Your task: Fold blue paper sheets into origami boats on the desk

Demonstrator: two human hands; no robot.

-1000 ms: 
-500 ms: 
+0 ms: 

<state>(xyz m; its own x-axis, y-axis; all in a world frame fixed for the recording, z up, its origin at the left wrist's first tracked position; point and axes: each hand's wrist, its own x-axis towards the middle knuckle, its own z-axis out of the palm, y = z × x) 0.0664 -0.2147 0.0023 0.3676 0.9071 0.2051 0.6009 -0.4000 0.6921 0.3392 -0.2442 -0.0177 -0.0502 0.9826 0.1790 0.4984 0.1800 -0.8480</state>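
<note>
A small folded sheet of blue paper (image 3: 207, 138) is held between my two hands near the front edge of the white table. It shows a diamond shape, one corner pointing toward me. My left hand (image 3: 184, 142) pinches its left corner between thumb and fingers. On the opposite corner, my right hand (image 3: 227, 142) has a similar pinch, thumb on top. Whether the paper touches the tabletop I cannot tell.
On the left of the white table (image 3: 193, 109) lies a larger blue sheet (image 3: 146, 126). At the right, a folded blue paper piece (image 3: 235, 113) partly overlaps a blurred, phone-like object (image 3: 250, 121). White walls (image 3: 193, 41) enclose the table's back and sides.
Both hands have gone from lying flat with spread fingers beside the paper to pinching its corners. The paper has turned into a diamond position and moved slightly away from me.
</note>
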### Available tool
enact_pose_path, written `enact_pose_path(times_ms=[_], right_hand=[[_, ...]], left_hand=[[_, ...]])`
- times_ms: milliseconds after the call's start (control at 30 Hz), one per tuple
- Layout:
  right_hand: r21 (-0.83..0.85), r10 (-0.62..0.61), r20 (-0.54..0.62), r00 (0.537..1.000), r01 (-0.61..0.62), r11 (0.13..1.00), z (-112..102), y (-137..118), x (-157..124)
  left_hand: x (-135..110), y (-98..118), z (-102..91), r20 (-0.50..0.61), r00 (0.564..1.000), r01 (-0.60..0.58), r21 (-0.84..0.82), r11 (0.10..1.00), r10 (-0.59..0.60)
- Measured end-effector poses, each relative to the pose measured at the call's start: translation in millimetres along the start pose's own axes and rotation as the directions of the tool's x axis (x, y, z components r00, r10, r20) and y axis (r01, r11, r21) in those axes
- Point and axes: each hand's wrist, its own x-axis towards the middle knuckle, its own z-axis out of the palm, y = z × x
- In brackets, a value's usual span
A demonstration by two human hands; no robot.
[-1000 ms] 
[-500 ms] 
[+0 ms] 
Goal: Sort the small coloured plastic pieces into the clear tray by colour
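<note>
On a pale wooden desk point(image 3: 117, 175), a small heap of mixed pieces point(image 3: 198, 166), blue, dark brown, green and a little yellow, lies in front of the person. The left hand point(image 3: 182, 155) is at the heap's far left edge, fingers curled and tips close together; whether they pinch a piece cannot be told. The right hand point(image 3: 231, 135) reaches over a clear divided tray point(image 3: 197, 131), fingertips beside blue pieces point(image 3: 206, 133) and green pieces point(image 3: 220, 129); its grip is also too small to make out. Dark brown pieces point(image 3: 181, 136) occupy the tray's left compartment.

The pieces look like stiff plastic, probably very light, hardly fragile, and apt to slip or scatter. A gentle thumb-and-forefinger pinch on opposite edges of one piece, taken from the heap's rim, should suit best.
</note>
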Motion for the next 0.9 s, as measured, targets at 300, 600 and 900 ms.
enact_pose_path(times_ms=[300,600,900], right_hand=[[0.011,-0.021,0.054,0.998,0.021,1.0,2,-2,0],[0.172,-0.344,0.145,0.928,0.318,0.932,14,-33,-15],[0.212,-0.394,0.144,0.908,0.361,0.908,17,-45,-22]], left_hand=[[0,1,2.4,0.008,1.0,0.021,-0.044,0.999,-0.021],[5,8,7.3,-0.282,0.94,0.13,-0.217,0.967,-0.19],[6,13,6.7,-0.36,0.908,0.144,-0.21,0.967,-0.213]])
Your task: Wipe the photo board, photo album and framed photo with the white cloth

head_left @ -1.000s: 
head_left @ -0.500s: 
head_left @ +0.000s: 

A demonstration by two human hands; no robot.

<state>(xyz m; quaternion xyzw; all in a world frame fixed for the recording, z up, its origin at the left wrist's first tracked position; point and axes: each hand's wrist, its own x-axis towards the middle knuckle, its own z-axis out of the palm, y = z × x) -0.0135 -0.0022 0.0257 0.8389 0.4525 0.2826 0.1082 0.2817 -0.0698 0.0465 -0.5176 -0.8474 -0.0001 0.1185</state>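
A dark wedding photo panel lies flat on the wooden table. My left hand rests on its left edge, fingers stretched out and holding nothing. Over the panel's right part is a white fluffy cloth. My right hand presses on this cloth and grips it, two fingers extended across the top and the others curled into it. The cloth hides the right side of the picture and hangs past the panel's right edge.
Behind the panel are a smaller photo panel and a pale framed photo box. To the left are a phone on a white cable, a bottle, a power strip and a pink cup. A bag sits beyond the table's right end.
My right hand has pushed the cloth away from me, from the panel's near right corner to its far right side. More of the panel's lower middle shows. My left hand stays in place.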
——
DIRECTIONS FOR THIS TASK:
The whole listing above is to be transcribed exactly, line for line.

WRITTEN ANSWER:
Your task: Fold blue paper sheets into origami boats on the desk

Demonstrator: two human hands; no robot.

-1000 ms: 
-500 ms: 
+0 ms: 

<state>(xyz m; its own x-axis, y-axis; all in a world frame fixed for the recording, z up, its origin at the left wrist's first tracked position; point and axes: each hand's wrist, its own x-axis towards the middle knuckle, its own z-axis out of the palm, y = z × x) 0.0664 -0.2147 0.0023 0.3676 0.9071 0.2051 0.6009 -0.4000 0.6921 0.3392 -0.2442 -0.0177 -0.0502 0.9826 0.1790 0.4984 0.1800 -0.8480</state>
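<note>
A small folded sheet of blue paper (image 3: 207, 138) is held between my two hands near the front edge of the white table. It shows a diamond shape, one corner pointing toward me. My left hand (image 3: 184, 142) pinches its left corner between thumb and fingers. On the opposite corner, my right hand (image 3: 227, 142) has a similar pinch, thumb on top. Whether the paper touches the tabletop I cannot tell.
On the left of the white table (image 3: 193, 109) lies a larger blue sheet (image 3: 146, 126). At the right, a folded blue paper piece (image 3: 235, 113) partly overlaps a blurred, phone-like object (image 3: 250, 121). White walls (image 3: 193, 41) enclose the table's back and sides.
Both hands have gone from lying flat with spread fingers beside the paper to pinching its corners. The paper has turned into a diamond position and moved slightly away from me.
</note>
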### Available tool
enact_pose_path, written `enact_pose_path(times_ms=[_], right_hand=[[_, ...]], left_hand=[[_, ...]])`
- times_ms: milliseconds after the call's start (control at 30 Hz), one per tuple
- Layout:
  right_hand: r21 (-0.83..0.85), r10 (-0.62..0.61), r20 (-0.54..0.62), r00 (0.537..1.000), r01 (-0.61..0.62), r11 (0.13..1.00), z (-112..102), y (-137..118), x (-157..124)
  left_hand: x (-135..110), y (-98..118), z (-102..91), r20 (-0.50..0.61), r00 (0.564..1.000), r01 (-0.60..0.58), r21 (-0.84..0.82), r11 (0.10..1.00), r10 (-0.59..0.60)
- Measured end-effector poses, each relative to the pose measured at the call's start: translation in millimetres along the start pose's own axes and rotation as the directions of the tool's x axis (x, y, z components r00, r10, r20) and y axis (r01, r11, r21) in those axes
- Point and axes: each hand's wrist, its own x-axis towards the middle knuckle, its own z-axis out of the palm, y = z × x
- In brackets, a value's usual span
A demonstration by two human hands; no robot.
[-1000 ms] 
[-500 ms] 
[+0 ms] 
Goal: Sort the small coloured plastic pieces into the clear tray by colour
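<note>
On a pale wooden desk point(image 3: 117, 175), a small heap of mixed pieces point(image 3: 198, 166), blue, dark brown, green and a little yellow, lies in front of the person. The left hand point(image 3: 182, 155) is at the heap's far left edge, fingers curled and tips close together; whether they pinch a piece cannot be told. The right hand point(image 3: 231, 135) reaches over a clear divided tray point(image 3: 197, 131), fingertips beside blue pieces point(image 3: 206, 133) and green pieces point(image 3: 220, 129); its grip is also too small to make out. Dark brown pieces point(image 3: 181, 136) occupy the tray's left compartment.

The pieces look like stiff plastic, probably very light, hardly fragile, and apt to slip or scatter. A gentle thumb-and-forefinger pinch on opposite edges of one piece, taken from the heap's rim, should suit best.
</note>
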Motion for the next 0.9 s, as measured, targets at 300, 600 and 900 ms.
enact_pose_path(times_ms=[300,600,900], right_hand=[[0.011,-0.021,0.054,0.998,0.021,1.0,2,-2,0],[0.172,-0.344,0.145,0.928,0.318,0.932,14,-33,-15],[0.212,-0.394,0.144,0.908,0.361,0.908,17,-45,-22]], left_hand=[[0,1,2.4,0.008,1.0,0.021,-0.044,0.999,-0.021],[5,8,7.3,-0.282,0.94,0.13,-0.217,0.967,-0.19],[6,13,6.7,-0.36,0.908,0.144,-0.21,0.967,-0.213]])
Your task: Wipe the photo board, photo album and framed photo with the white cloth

head_left @ -1.000s: 
head_left @ -0.500s: 
head_left @ +0.000s: 

A demonstration by two human hands; no robot.

<state>(xyz m; quaternion xyzw; all in a world frame fixed for the recording, z up, its origin at the left wrist's first tracked position; point and axes: each hand's wrist, its own x-axis towards the middle knuckle, its own z-axis out of the palm, y = z × x) -0.0135 -0.0022 0.0257 0.8389 0.4525 0.2826 0.1082 0.2817 -0.0698 0.0465 -0.5176 -0.8474 -0.0001 0.1185</state>
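A dark wedding photo panel lies flat on the wooden table. My left hand rests on its left edge, fingers stretched out and holding nothing. Over the panel's right part is a white fluffy cloth. My right hand presses on this cloth and grips it, two fingers extended across the top and the others curled into it. The cloth hides the right side of the picture and hangs past the panel's right edge.
Behind the panel are a smaller photo panel and a pale framed photo box. To the left are a phone on a white cable, a bottle, a power strip and a pink cup. A bag sits beyond the table's right end.
My right hand has pushed the cloth away from me, from the panel's near right corner to its far right side. More of the panel's lower middle shows. My left hand stays in place.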

This output is finished.